Il dogma centrale della biologia molecolare insegna che l’informazione genetica scorre in un’unica direzione: dal DNA all’RNA, dall’RNA alla proteina. Questo flusso elegante, enunciato per la prima volta da Francis Crick nel 1958, è stato a lungo considerato un principio inviolabile della vita. Eppure, un gruppo di bioingegneri della Stanford University ha ora scoperrto qualcosa che agli architetti della biologia molecolare sarebbe parso paradossale: ha trovato il modo di leggere una proteina riconvertendola nel linguaggio del DNA.
Pubblicato il 18 marzo 2026 su Nature Biotechnology, il lavoro di Liwei Zheng, H. Tom Soh e colleghi descrive una strategia che gli autori denominano “traduzione inversa”: un processo chimico e molecolare che converte la sequenza amminoacidica di singoli peptidi in librerie di “codice a barre” del DNA, leggibili attraverso le piattaforme di sequenziamento ad alta processività già in uso. Le implicazioni per la proteomica — e, per estensione, per la medicina — potrebbero essere di portata straordinaria.

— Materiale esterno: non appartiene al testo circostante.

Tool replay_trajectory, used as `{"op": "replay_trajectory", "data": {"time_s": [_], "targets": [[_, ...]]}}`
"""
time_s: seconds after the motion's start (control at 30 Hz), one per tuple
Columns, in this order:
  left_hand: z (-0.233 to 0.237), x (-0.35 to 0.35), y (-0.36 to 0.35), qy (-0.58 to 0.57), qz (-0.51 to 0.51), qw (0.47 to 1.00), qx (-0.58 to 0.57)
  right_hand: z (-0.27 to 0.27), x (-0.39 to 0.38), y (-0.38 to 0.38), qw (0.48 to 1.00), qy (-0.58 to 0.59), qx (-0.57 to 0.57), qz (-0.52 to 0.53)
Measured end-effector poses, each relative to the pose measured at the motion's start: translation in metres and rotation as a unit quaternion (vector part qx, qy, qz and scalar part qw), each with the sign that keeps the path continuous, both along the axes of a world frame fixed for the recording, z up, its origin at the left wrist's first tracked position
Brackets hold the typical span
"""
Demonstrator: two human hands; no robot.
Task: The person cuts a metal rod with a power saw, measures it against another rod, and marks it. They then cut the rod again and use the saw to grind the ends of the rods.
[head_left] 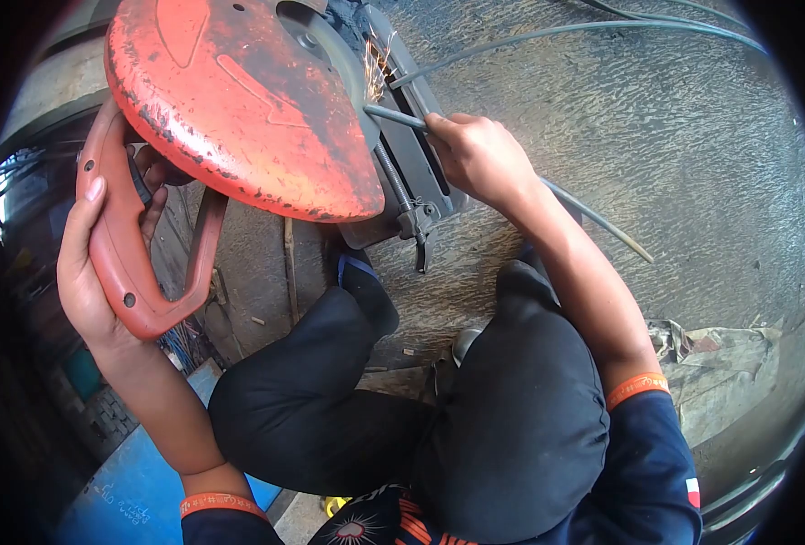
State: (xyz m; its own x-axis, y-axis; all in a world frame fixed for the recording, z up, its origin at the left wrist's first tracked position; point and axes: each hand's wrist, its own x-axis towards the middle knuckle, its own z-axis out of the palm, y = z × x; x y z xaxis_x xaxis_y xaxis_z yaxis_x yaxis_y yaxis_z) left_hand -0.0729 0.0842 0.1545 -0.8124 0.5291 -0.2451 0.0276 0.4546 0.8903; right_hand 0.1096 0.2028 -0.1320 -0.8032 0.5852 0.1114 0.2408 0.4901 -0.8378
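A cut-off saw with a worn red blade guard (248, 109) fills the upper left of the head view. My left hand (84, 282) is wrapped around its red D-shaped handle (125, 250), fingers inside the loop by the dark trigger. My right hand (484, 163) grips a thin metal rod (602, 222), whose near end reaches the edge of the abrasive disc (334, 59). Orange sparks (378, 68) fly at the disc beside the saw's base. The guard hides most of the disc. Below it lies the clamp screw (391, 173) with its crank.
A long rod (548, 34) runs from the saw base to the upper right. The worn, dark floor sheet (675, 136) spreads to the right, with crumpled cloth (720, 363) on it. My bent knees are close below the saw. A blue panel (139, 490) lies at lower left.
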Motion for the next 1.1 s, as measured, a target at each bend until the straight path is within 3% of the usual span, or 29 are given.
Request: {"op": "replay_trajectory", "data": {"time_s": [0.27,0.47,0.53,0.63,0.8,1.1], "targets": [[0.001,0.000,0.000,0.003,0.003,1.000,-0.003,-0.001,0.000,0.002,0.998,-0.019,0.054,0.006],[0.002,-0.010,-0.008,-0.021,-0.008,1.000,-0.003,-0.006,-0.002,-0.002,0.999,0.030,-0.012,-0.017],[0.005,-0.017,-0.012,-0.030,-0.011,0.999,-0.013,0.008,0.003,0.000,0.996,-0.044,-0.071,-0.029],[0.006,-0.021,-0.013,-0.047,-0.039,0.998,-0.015,0.006,0.005,0.005,0.996,-0.014,-0.091,-0.004],[0.000,0.000,-0.002,-0.008,0.011,1.000,0.009,0.005,0.001,-0.001,0.996,-0.030,-0.079,-0.010],[-0.001,-0.006,-0.005,0.003,-0.014,1.000,0.000,-0.002,0.002,-0.008,0.999,0.004,-0.038,0.009]]}}
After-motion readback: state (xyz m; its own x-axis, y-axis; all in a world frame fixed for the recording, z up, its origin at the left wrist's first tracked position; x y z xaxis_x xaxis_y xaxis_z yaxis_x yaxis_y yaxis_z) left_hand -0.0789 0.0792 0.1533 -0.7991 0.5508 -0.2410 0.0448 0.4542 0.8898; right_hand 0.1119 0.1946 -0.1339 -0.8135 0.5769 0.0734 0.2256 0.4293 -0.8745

Al cuore molecolare del metodo vi è una degradazione di Edman modificata, una tecnica classica in cui l’aminoacido N-terminale di un peptide viene chimicamente marcato e scisso, un residuo alla volta. Nell’approccio di Stanford, ciascun aminoacido viene coniugato, prima della scissione, a un fenilisotiocianato modificato con un gruppo azide. Un primer biotinilato modificato con DBCO viene poi accoppiato per click chemistry a questo gruppo azide ed esteso dalla DNA polimerasi, associando così l’aminoacido a un codice a barre di DNA specifico per quel peptide. Dopo la scissione, i frammenti aminoacidici con codici a barre di DNA vengono arricchiti per pulldown con streptavidina e sottoposti a un saggio di ligazione per prossimità (proximity extension assay, PEA): gli anticorpi con codici a barre di DNA, specifici per ciascun aminoacido, legano i frammenti e, attraverso la ligazione di prossimità, generano reporter di DNA amplificabili che registrano sia l’identità dell’aminoacido sia la sua posizione all’interno del peptide originale. Dopo ogni ciclo iterativo, l’amplificazione per PCR e il sequenziamento standard decodificano l’intero peptide, residuo per residuo.
Ciò che distingue questa strategia dagli approcci proteomici precedenti è la sua sensibilità. La spettrometria di massa convenzionale può analizzare oltre un miliardo di molecole proteiche per corsa rilevandone però meno di un milione; il metodo di Stanford, al contrario, consente di studiare circa mille volte più molecole dallo stesso campione, con una risoluzione a singola molecola. Inoltre, poiché il processo converte la sequenza peptidica in un output di DNA, esso può avvalersi di decenni di innovazione nella tecnologia degli acidi nucleici, come l’amplificazione per PCR e il sequenziamento ad alta processività, strumenti che non trovano equivalenti nel mondo proteico.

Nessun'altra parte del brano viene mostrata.